- [Your task]:
Your response should consist of the entire listing, transcribed exactly, with every image left out.
──────────
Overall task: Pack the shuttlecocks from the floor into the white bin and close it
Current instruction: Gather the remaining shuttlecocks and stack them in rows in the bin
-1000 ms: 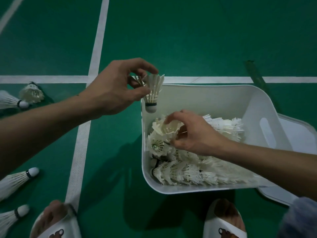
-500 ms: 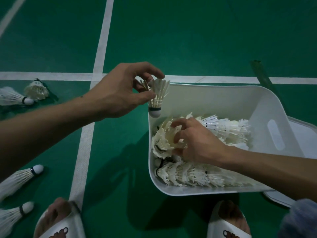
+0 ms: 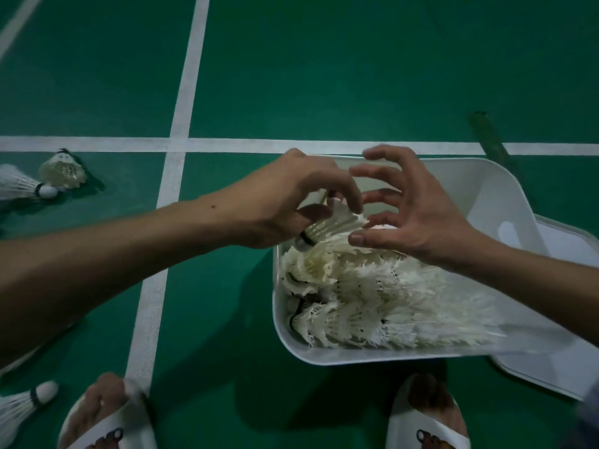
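Observation:
The white bin (image 3: 492, 189) stands on the green floor at centre right, holding rows of several white feather shuttlecocks (image 3: 389, 306). My left hand (image 3: 291, 199) reaches over the bin's left rim and pinches one shuttlecock (image 3: 327, 225) by its feathers, cork pointing down-left. My right hand (image 3: 411, 209) hovers just right of it, above the pile, fingers spread and holding nothing. Two shuttlecocks (image 3: 48, 179) lie on the floor at far left, another shuttlecock (image 3: 22, 406) at bottom left.
The bin's white lid (image 3: 567, 254) lies on the floor under the bin's right side. My feet in white slippers, the left foot (image 3: 107, 416) and the right foot (image 3: 428, 419), stand at the bottom edge. White court lines (image 3: 181, 124) cross the floor.
My left hand carried its shuttlecock right, over the bin, tipping it sideways. My right hand lifted off the pile, let go of the shuttlecocks and spread its fingers.

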### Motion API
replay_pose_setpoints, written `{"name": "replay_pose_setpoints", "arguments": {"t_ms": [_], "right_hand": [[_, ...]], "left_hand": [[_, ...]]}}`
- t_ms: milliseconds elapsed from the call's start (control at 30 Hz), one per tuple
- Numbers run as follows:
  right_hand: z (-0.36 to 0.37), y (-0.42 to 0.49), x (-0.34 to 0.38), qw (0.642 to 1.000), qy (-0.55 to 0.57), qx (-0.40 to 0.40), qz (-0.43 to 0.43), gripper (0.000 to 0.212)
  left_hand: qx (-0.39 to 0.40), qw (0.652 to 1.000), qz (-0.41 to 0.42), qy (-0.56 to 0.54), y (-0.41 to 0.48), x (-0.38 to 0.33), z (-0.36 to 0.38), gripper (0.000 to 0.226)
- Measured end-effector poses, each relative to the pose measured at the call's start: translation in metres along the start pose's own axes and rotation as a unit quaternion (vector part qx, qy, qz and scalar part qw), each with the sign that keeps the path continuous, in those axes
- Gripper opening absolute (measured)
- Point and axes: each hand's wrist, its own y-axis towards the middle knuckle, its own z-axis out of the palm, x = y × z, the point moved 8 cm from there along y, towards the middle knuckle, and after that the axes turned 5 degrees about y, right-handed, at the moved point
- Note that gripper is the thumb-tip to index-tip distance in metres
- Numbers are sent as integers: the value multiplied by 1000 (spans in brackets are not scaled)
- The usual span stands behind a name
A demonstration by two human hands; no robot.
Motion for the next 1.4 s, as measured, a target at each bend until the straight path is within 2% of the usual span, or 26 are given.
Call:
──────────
- [Task response]:
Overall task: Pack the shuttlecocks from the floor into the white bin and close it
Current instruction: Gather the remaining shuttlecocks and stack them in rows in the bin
-1000 ms: 
-500 ms: 
+0 ms: 
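Observation:
The white bin (image 3: 492, 189) stands on the green floor at centre right, holding rows of several white feather shuttlecocks (image 3: 389, 306). My left hand (image 3: 291, 199) reaches over the bin's left rim and pinches one shuttlecock (image 3: 327, 225) by its feathers, cork pointing down-left. My right hand (image 3: 411, 209) hovers just right of it, above the pile, fingers spread and holding nothing. Two shuttlecocks (image 3: 48, 179) lie on the floor at far left, another shuttlecock (image 3: 22, 406) at bottom left.
The bin's white lid (image 3: 567, 254) lies on the floor under the bin's right side. My feet in white slippers, the left foot (image 3: 107, 416) and the right foot (image 3: 428, 419), stand at the bottom edge. White court lines (image 3: 181, 124) cross the floor.
My left hand carried its shuttlecock right, over the bin, tipping it sideways. My right hand lifted off the pile, let go of the shuttlecocks and spread its fingers.
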
### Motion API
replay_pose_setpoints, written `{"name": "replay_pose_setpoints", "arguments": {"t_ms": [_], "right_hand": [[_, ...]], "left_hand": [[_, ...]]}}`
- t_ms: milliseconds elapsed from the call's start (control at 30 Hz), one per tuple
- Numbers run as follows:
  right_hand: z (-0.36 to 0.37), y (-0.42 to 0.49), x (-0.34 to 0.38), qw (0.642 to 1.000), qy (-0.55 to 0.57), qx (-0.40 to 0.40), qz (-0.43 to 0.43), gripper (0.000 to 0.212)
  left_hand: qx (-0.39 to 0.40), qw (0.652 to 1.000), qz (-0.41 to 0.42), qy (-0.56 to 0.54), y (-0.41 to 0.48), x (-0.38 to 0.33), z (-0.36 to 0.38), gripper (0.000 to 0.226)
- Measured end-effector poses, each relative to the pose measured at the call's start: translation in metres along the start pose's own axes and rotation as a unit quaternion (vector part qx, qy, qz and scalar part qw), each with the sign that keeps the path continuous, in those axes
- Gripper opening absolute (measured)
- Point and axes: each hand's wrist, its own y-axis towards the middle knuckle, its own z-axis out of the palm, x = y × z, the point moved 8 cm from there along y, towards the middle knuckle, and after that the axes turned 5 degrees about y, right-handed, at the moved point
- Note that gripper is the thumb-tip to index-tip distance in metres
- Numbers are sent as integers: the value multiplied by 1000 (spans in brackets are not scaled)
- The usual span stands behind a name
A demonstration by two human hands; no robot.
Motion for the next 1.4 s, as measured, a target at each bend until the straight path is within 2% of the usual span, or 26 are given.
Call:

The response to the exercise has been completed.